At the risk of being a noisy, broken record, I, and the team at HLI, have long-advocated measuring impact using self-reports and argued that this could really shake up the priorities (spot the differences between these 2016, 2018 and 2022 posts). Our meta-analyses recently found that treating depression via therapy is about 9x more cost-effective than cash transfers (2021 analysis; 2022 update), we’d previously explored how to compare life-improving to life-saving interventions using the same method and pointed out how various philosophical considerations might really change the picture (2020).
I’m still not really sure what GiveWell thinks of any of this. There’s been no public response except that, 9 months ago, GiveWell said they were working on their own reports on group therapy and subjective wellbeing and expected to publish those in 3-6 months. It looks like all this work would fall outside this competition but, if GiveWell were open to changing their mind, this would be one good place to look.
Hi Michael—this is Isabel Arjmand, Special Projects Officer at GiveWell. Thank you for the feedback and for HLI’s critique of deworming, which played a role in inspiring this contest!
We designed this contest to incentivize critiques that are relatively straightforward for us to evaluate and particularly likely to change our mind about upcoming allocation decisions. This is our first time running a contest like this, so we wanted to keep the scope manageable. We may run future contests with different or broader prompts.
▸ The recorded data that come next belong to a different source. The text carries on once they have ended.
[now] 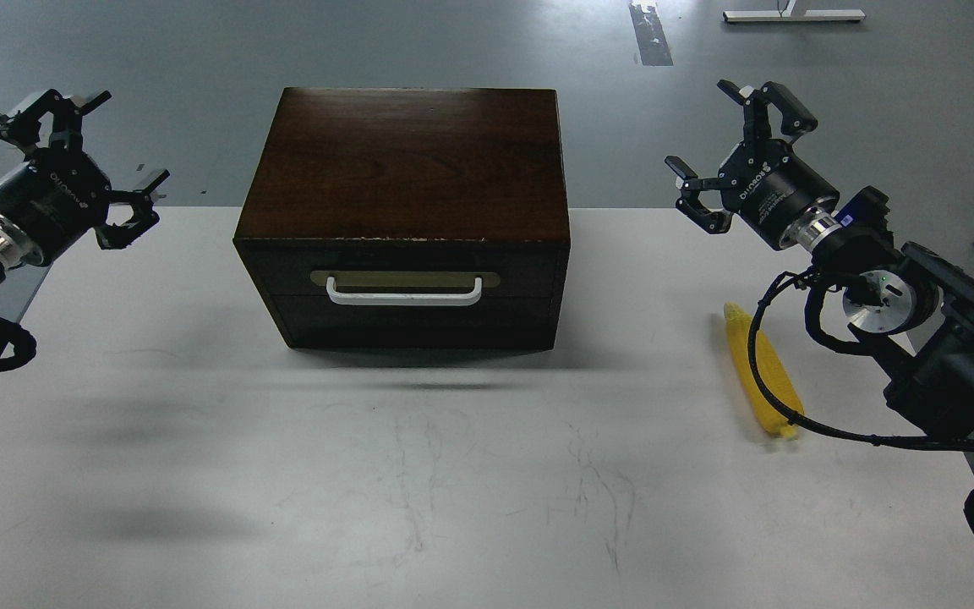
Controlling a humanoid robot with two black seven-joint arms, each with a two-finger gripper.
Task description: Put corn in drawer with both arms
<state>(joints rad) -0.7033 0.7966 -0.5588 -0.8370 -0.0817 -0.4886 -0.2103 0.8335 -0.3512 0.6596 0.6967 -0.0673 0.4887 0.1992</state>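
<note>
Currently the corn (pixel 762 372) is laid flat on the table (pixel 453 474), right of the closed drawer (pixel 402 283), long axis running near-to-far, tapered tip pointed away. Left gripper (pixel 85 161) and right gripper (pixel 728 152) are held spread wide, nothing gripped.

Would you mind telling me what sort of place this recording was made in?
Probably a robotics lab or test room: a bare white table on a grey painted floor, with only a wooden drawer cabinet and a corn cob staged between two open grippers.
</note>
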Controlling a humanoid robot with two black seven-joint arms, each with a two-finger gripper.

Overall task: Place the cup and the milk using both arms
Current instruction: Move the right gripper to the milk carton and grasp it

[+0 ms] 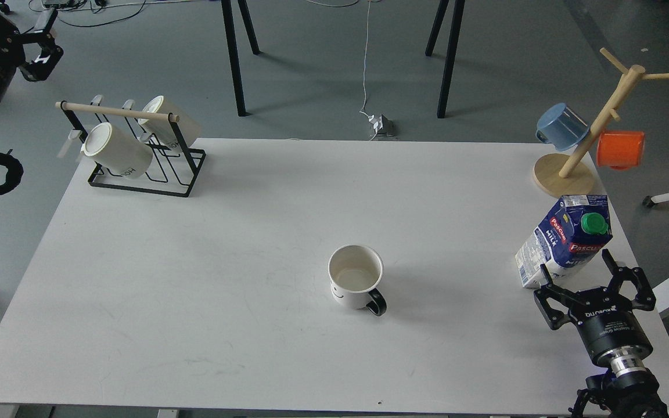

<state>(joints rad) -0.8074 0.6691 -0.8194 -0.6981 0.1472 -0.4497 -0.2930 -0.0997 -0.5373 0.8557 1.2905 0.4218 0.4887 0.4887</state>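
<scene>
Head view: my right arm is reaching for the milk carton while the smiley mug is waiting alone at the table's middle.

Looking down on the white table (195, 290), my right gripper (584, 278) is sitting near the right edge with its two fingers spread wide, holding nothing, just beside the base of the milk carton (567, 241), which is standing with its green cap facing me. The white mug (356, 281) is standing upright near the centre, black handle pointing toward me, well apart from both arms. My left gripper (41, 49) is hanging off the table at the far left, its fingers apart and empty. I judge the carton grasp is just beginning; next I am needing to slide the open fingers around the carton and close.
</scene>
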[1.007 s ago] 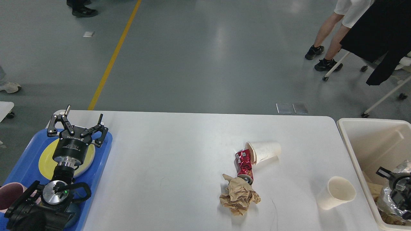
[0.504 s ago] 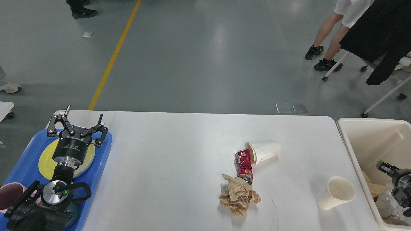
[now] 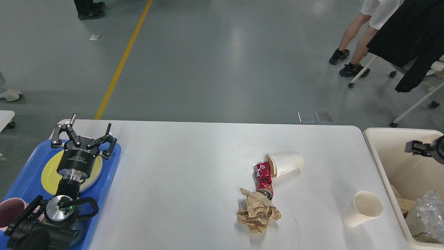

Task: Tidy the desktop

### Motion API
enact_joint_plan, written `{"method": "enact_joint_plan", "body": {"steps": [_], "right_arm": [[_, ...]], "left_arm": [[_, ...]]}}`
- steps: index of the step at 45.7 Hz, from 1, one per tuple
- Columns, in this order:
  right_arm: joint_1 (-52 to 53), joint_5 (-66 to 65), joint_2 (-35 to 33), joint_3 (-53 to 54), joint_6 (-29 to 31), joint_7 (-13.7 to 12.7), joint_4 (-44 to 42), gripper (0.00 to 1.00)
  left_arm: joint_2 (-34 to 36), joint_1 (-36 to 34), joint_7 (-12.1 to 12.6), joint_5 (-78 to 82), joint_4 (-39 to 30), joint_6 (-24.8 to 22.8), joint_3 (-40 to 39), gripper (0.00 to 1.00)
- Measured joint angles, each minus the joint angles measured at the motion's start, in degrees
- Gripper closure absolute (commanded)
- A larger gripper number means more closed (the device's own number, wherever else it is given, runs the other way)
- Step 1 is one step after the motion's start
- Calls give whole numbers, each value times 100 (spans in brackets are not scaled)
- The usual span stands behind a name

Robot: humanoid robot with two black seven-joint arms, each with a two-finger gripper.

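Note:
The white desktop point(image 3: 194, 166) carries a crushed red can point(image 3: 264, 178), a paper cup on its side point(image 3: 286, 163) touching the can, a crumpled brown paper point(image 3: 257, 212) and a second paper cup point(image 3: 364, 208) lying near the right edge. My left gripper point(image 3: 84, 133) is open and empty above the yellow plate point(image 3: 52, 175) on the blue tray point(image 3: 29, 173). My right gripper point(image 3: 416, 147) shows only as a small dark tip over the cream bin point(image 3: 385, 137); its fingers cannot be told apart.
The bin holds crumpled silver foil point(image 3: 428, 211) and brown scraps. A pink cup point(image 3: 8, 210) sits at the tray's near end. People's legs point(image 3: 350, 38) and a wheeled chair stand on the floor beyond the table's right corner.
My right gripper has risen out of the bin's near end and moved toward its far side, leaving the foil lying in the bin. The left arm has not moved.

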Motion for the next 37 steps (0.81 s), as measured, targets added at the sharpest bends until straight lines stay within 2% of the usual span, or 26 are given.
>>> {"method": "enact_joint_plan", "body": {"steps": [7,8,11,14,19,27,37], "right_arm": [[1590,5,755,-756,1432,-11,583,0],[2003,10,899,-819,1857,-11,763,0],[2643,16,1089,-848,2379,-11,1191,0],[3148,30,1171,-813,2662,-11,1705,0],[3802,39,1173,-736,2828,6,2650,0],[4531,235,1252,-729,2731,56,3884,0],[4609,432,1266,-809,2453,94,4379,1]], "left_arm": [[-1,0,0,0,-2,-1,0,3],[-1,0,0,0,-2,-4,0,3],[0,0,0,0,-1,-8,0,3],[0,0,0,0,-1,-8,0,3],[0,0,0,0,4,-3,0,3],[1,0,0,0,6,13,0,3],[3,0,0,0,6,18,0,3]]}}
A bit more color on why we’re keeping the contest’s scope to our existing cost-effectiveness analyses:
We believe critiques of our existing cost-effectiveness analyses will be relatively straightforward for us to review, as opposed to broader critiques, such as those that suggest we take an entirely different approach to recommending giving opportunities. We anticipate that having this well-defined scope will make it easier for us to compare and give due consideration to all entries with our current research capacity (which we are hoping to expand!).
We’re getting ready to make some large decisions about how to allocate funding across the programs we currently support at the end of the year. This contest is designed to solicit the feedback that we think has the greatest potential to improve those upcoming decisions; excellent entries could meaningfully change how we allocate funds, leading to more lives saved or improved. Broader critiques or proposals for wholly new approaches would be unlikely to influence this year’s decisions, given how much vetting we put into our allocations and how little time remains before they are finalized.
Outside of this contest, we welcome feedback on all aspects of our work, and we’re glad to receive those at any time via email, as blog comments on our open threads, or here on the EA Forum.
We appreciate your continued engagement on subjective well-being, particularly the useful feedback you provided on our draft reports explaining why we’re not as optimistic about subjective well-being measures and Interpersonal Psychotherapy Groups as you are. We’re still planning to publish those reports, but we’re behind the timeline we originally laid out. Thanks for your patience with this!
Exciting contest! I’d encourage the creation of a tag for this contest, to help people collect and read through entries that are posted on the Forum.
Thanks, Karthik—good idea, and looks like someone has already done this on our behalf. We’ll edit the post to ask people to use the tag.
Update: I overlooked some substantial discussion here
I’m looking forward to further followup on …
how these entries changed your thinking,
whether and how you incorporate the suggestions into your work, and how you decide on this
I guess it’s always good when you have a suggestion contest to explain your process for responding to the suggestions.
Hey, David—yes, the section of the post you linked to contains our thinking on possible changes that could result from COM Contest critiques. We are still in the process of figuring out what specific changes we might make to our analyses based on these critiques.